### INFORMATION SUPPLIED
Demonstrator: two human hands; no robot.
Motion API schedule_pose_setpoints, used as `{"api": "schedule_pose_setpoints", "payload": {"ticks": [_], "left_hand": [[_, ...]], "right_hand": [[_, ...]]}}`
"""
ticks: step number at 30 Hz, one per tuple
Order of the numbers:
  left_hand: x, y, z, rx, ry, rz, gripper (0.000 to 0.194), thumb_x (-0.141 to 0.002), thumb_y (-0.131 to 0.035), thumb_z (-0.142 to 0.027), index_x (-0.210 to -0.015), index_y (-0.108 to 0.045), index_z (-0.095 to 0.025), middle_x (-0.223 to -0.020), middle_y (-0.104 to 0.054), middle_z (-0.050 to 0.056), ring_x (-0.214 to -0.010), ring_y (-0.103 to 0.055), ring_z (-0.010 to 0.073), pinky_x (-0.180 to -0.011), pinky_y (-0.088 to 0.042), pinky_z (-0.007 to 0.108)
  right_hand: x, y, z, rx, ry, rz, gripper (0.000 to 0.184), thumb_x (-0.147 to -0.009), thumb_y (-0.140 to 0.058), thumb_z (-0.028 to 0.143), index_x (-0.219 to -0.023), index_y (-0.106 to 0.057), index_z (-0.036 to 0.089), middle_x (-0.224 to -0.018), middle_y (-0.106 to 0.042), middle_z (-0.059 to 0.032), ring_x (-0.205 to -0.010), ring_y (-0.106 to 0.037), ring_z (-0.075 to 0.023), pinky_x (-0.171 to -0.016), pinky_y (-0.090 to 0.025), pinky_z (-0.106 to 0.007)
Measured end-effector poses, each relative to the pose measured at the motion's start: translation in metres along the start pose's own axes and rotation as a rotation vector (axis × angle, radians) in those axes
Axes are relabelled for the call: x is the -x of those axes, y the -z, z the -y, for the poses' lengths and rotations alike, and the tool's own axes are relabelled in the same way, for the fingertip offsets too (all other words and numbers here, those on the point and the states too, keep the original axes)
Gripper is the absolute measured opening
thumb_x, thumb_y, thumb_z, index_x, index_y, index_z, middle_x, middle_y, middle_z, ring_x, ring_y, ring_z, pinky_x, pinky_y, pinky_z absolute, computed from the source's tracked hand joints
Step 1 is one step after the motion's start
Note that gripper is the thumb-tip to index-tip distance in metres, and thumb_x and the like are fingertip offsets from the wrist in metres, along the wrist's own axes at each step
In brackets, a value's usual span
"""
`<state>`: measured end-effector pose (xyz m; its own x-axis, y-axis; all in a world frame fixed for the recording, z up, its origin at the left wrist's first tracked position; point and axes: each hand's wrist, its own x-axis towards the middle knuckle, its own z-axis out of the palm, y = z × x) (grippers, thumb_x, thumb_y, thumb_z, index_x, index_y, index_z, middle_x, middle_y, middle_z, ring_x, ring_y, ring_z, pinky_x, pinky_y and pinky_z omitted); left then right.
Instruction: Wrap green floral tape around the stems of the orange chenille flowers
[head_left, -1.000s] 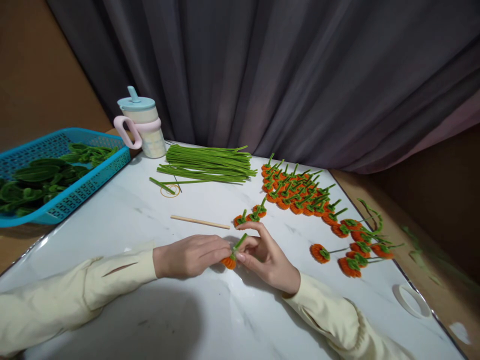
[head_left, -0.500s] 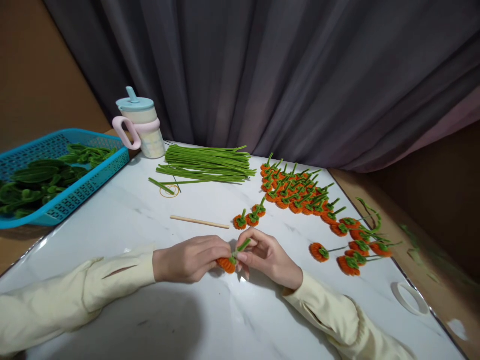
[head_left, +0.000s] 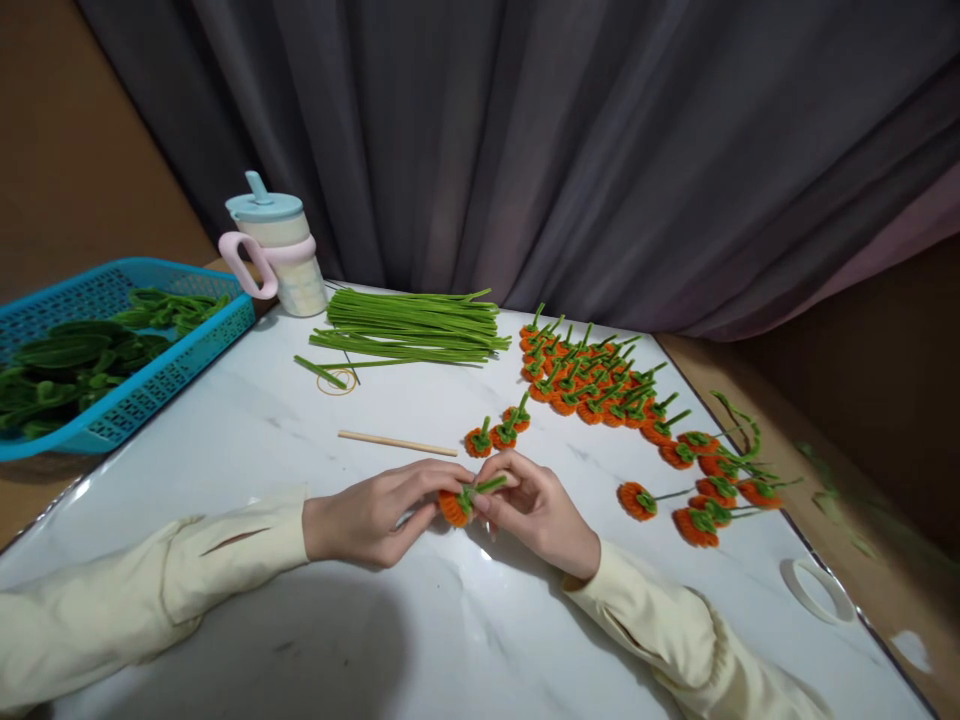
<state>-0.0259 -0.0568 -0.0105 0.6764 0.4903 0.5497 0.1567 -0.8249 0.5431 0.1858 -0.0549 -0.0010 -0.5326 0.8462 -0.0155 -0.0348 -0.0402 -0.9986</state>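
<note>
A small orange pipe-cleaner pumpkin (head_left: pixel 454 510) with a green top and stem is held just above the table between both hands. My left hand (head_left: pixel 379 512) pinches its left side, thumb below and fingers above. My right hand (head_left: pixel 538 515) is closed at the green stem, thumb against the fingers; the exact contact is partly hidden. Just beyond my hands stand a few finished pumpkins (head_left: pixel 504 434) with upright stems. A thin wooden stick (head_left: pixel 397 443) lies in front of my left hand.
Green pipe cleaners (head_left: pixel 412 325) lie in a bundle at the back. Many more orange pumpkins (head_left: pixel 600 375) spread to the right. A blue basket (head_left: pixel 150 395) of green leaves and a tumbler (head_left: pixel 281 250) stand left. A white tape ring (head_left: pixel 817 590) lies near the right edge.
The pumpkin has turned in my fingers, showing more of its orange side, and its stem now tilts further right. My left fingers have loosened and spread somewhat.
</note>
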Motion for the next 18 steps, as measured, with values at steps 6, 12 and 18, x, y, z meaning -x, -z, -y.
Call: {"api": "schedule_pose_setpoints", "payload": {"ticks": [6, 12, 18], "left_hand": [[-0.0016, 0.0000, 0.0003, -0.091, -0.031, -0.013, 0.032, -0.086, -0.038, -0.001, -0.115, -0.046, -0.012, -0.114, -0.059, 0.018, -0.110, -0.056, 0.0194, -0.089, -0.052, 0.032], [-0.0012, 0.0010, 0.0011, -0.089, -0.039, 0.025, 0.032, -0.086, -0.040, 0.000, -0.113, -0.051, -0.012, -0.114, -0.059, 0.017, -0.105, -0.058, 0.0195, -0.086, -0.053, 0.029], [-0.0017, 0.0009, 0.0005, -0.080, -0.044, 0.023, 0.033, -0.085, -0.039, 0.000, -0.114, -0.050, -0.012, -0.111, -0.058, 0.017, -0.102, -0.058, 0.0190, -0.083, -0.053, 0.029]], "right_hand": [[0.0001, 0.0002, -0.0019, 0.065, 0.030, -0.003, 0.027, -0.081, -0.064, 0.040, -0.085, -0.050, 0.018, -0.068, -0.061, -0.0001, -0.054, -0.054, -0.0101, -0.052, -0.047, -0.023], [-0.0013, 0.0004, -0.0019, 0.123, 0.039, -0.038, 0.025, -0.081, -0.063, 0.040, -0.084, -0.053, 0.017, -0.067, -0.059, 0.0003, -0.054, -0.054, -0.0103, -0.054, -0.046, -0.023], [-0.0020, 0.0012, 0.0019, 0.241, 0.073, -0.055, 0.026, -0.083, -0.061, 0.041, -0.078, -0.057, 0.016, -0.066, -0.059, -0.0018, -0.059, -0.054, -0.0117, -0.056, -0.045, -0.023]]}}
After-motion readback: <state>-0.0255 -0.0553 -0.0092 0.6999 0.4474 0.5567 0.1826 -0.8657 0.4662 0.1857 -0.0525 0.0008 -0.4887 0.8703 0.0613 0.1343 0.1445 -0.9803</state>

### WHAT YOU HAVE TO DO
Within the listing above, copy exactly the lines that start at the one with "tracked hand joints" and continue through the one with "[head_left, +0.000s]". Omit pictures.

### SOLUTION FOR THIS TASK
thumb_x, thumb_y, thumb_z, index_x, index_y, index_z, middle_x, middle_y, middle_z, ring_x, ring_y, ring_z, pinky_x, pinky_y, pinky_z absolute, computed from the source's tracked hand joints
Step 1 is one step after the motion's start
Note that gripper is the thumb-tip to index-tip distance in metres, and thumb_x and the like are fingertip offsets from the wrist in metres, along the wrist's own axes at each step
In brackets, a value's usual span
"""
`<state>`: measured end-effector pose (xyz m; its own x-axis, y-axis; all in a world frame fixed for the recording, z up, its origin at the left wrist's first tracked position; point and axes: each hand's wrist, its own x-axis towards the middle knuckle, its own z-axis out of the palm, y = z × x) (grippers, thumb_x, thumb_y, thumb_z, index_x, index_y, index_z, middle_x, middle_y, middle_z, ring_x, ring_y, ring_z, pinky_x, pinky_y and pinky_z omitted); left then right.
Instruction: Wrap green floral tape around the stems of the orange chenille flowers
[head_left, -1.000s] 
[head_left, -0.500s] 
[head_left, +0.000s] 

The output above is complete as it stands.